One option is to replace these with strength-building exercises such as pilates, at least until symptoms of the weak pelvic floor have resolved with pelvic floor exercises. Then gradually reintroduce the exercises that have put a strain on the pelvic floor, and as long as your pelvic floor is happy and the pelvic floor exercises continue, see how things go.

Another option is to actively engage your pelvic floor before undertaking these exercises, especially if they are exercises that you cannot avoid e.g. lifting up heavy shopping bags!

However, if you do not have symptoms of a weak pelvic floor (but remember to assume there is a predisposition to weakness) then there aren’t any exercises to avoid.

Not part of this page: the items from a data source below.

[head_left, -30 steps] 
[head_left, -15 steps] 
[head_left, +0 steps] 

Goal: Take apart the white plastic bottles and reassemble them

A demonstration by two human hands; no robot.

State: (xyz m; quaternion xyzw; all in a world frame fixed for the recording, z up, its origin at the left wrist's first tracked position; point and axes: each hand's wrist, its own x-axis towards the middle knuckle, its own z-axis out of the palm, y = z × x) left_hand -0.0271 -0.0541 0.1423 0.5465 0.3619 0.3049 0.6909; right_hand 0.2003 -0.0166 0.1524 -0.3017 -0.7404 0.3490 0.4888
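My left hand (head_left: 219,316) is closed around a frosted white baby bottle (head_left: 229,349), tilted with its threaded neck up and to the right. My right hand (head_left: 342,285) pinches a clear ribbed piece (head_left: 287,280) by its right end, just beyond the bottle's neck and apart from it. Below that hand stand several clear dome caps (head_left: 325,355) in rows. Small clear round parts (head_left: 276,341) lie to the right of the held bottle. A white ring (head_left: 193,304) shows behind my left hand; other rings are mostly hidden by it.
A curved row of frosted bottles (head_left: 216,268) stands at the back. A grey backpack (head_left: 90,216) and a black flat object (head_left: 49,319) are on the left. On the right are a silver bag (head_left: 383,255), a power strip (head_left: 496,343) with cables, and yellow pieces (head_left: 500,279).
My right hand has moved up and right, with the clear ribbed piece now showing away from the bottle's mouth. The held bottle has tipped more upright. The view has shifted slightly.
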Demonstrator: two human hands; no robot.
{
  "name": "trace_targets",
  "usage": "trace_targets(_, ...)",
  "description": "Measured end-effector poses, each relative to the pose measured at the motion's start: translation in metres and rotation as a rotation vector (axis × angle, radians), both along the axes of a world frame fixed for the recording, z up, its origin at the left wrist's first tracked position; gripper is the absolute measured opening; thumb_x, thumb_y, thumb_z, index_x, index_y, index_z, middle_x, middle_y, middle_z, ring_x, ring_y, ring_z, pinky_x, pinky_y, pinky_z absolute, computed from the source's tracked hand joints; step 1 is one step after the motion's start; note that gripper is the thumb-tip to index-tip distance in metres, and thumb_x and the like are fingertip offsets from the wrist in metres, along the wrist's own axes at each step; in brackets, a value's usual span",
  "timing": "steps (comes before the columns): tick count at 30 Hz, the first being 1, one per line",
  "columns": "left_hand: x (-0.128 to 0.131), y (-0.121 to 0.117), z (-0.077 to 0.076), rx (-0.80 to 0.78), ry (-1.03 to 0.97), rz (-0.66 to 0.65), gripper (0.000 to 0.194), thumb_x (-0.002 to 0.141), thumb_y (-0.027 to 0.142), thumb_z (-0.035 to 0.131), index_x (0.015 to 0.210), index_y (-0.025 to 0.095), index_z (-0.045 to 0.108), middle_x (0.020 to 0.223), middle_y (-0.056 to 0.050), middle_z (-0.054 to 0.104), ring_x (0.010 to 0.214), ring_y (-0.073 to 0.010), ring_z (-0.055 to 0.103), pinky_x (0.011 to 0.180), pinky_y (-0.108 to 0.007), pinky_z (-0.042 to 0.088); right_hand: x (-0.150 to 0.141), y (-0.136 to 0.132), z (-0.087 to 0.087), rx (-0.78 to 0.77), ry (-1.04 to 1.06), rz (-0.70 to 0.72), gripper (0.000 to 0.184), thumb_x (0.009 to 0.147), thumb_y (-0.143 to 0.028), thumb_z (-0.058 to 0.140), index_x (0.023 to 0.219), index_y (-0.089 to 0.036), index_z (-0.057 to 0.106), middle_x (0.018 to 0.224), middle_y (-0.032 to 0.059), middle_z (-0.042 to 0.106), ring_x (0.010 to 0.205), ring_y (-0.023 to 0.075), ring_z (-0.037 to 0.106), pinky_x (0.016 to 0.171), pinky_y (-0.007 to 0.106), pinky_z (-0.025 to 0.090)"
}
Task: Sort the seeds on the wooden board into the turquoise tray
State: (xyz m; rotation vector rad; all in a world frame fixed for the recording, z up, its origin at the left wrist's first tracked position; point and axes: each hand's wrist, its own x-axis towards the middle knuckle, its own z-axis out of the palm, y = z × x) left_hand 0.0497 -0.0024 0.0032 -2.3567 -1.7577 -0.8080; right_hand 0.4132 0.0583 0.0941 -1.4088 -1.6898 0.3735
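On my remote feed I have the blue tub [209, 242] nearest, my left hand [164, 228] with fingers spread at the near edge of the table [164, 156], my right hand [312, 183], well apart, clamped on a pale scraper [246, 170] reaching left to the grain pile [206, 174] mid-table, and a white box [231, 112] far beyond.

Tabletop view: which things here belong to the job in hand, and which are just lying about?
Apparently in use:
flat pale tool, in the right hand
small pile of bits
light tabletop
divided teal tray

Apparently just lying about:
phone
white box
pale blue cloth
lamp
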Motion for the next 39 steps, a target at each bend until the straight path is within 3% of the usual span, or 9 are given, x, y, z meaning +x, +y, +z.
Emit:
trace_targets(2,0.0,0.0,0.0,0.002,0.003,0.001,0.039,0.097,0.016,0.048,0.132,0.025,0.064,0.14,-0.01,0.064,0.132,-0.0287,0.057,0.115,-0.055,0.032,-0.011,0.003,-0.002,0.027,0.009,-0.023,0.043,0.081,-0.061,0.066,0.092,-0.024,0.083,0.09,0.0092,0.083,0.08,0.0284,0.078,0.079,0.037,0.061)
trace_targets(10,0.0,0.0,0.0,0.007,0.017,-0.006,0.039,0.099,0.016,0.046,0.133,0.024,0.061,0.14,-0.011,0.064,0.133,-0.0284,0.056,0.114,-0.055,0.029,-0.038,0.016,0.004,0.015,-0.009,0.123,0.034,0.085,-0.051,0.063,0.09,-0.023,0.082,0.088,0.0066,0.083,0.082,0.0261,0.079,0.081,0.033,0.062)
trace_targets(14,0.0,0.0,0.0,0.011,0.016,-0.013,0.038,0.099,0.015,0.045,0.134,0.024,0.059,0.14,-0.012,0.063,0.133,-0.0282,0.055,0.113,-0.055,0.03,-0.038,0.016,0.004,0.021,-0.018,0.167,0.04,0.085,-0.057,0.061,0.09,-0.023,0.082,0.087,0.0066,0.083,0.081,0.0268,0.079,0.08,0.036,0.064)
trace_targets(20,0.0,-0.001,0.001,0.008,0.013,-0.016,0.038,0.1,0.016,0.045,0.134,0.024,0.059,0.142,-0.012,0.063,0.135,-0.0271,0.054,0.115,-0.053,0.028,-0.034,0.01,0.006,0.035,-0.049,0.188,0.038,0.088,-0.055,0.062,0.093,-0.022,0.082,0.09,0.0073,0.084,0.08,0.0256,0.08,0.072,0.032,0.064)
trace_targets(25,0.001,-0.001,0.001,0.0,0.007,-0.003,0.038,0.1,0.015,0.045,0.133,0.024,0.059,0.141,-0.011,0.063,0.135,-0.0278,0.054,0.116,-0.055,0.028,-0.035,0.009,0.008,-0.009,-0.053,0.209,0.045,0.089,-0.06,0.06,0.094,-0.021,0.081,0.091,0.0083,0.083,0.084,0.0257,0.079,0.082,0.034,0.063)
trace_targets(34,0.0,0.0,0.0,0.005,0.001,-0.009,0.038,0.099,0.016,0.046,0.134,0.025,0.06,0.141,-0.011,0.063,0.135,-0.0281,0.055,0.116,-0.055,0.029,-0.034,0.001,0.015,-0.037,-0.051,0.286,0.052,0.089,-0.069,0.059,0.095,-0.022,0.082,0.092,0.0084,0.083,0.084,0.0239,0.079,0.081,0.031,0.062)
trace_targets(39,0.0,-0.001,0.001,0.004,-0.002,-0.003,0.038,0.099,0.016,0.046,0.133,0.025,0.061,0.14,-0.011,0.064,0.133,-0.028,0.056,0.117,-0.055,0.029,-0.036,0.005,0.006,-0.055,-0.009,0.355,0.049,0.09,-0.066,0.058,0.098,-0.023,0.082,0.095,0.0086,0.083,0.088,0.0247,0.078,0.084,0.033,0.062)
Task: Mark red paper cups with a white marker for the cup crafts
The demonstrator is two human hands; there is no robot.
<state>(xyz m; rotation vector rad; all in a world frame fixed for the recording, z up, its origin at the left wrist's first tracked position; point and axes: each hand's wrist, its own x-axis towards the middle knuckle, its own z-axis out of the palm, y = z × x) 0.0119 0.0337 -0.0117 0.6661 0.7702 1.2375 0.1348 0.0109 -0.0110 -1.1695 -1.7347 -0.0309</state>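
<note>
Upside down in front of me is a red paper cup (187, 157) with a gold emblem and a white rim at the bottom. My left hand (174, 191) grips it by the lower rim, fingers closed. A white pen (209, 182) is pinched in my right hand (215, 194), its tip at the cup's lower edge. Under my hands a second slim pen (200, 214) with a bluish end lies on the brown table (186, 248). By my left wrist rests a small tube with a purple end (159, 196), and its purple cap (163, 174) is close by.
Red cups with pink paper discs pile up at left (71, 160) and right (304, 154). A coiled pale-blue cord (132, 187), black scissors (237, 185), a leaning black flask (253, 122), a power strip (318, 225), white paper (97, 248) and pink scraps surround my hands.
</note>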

What Is Pelvic Floor Therapy

Pelvic floor therapy involves the use of other tools to improve pelvic floor health. Examples of these include biofeedback therapy and hands-on therapy. It is normally provided by a pelvic floor physiotherapist.

When to Speak to Your GP

I would recommend you speak to your GP for more information or support if:

  • If you have had a baby and you are still troubled by incontinence of either faeces or urine 6 weeks after delivery. Depending on circumstances, they might help you further with lifestyle modifications, refer to a pelvic floor physiotherapist for more directed pelvic floor muscle therapy, or refer you to a urogynaecologist or a colorectal surgeon.
  • If you notice blood in either your faeces or urine.
  • If you are in pain when passing faeces or urine.
  • If you have noticed a change in your bowel habit – meaning how often you open your bowels and how soft or solid your poo/stool is.
  • If you think you have a prolapse that is still affecting you despite pelvic floor exercises. They might try a pessary (an object that helps hold the cervix in place), recommend a more structured pelvic floor physio or refer you to a urogynaecologist.
  • It is worth doing some research if you feel you require a pelvic floor physiotherapist, as sometimes you can refer yourself to them, without having to go through a GP. This is dependent on local provision.
  • Another time to see your GP or a pelvic floor physiotherapist is if you find that you cannot contract or relax your pelvic floor, you cannot feel your pelvic floor or you have tried pelvic floor exercises but not noticing an improvement.